### To do
Retype exactly the lines of the material below, from the one containing "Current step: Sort" through the last, with both ends kept.

### Given information
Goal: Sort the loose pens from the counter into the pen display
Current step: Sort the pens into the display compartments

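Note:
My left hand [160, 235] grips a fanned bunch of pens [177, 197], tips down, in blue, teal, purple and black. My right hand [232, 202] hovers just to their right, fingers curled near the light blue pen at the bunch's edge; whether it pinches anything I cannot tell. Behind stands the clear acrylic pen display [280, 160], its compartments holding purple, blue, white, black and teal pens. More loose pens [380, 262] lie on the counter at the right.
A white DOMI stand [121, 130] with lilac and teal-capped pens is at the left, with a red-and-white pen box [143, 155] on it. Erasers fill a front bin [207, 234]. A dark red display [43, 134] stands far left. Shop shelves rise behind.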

### Result of the task
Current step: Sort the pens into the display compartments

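Note:
My left hand [160, 235] grips a fanned bunch of pens [177, 197], tips down, in blue, teal, purple and black. My right hand [232, 202] hovers just to their right, fingers curled near the light blue pen at the bunch's edge; whether it pinches anything I cannot tell. Behind stands the clear acrylic pen display [280, 160], its compartments holding purple, blue, white, black and teal pens. More loose pens [380, 262] lie on the counter at the right.
A white DOMI stand [121, 130] with lilac and teal-capped pens is at the left, with a red-and-white pen box [143, 155] on it. Erasers fill a front bin [207, 234]. A dark red display [43, 134] stands far left. Shop shelves rise behind.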

The work on this exercise is now complete.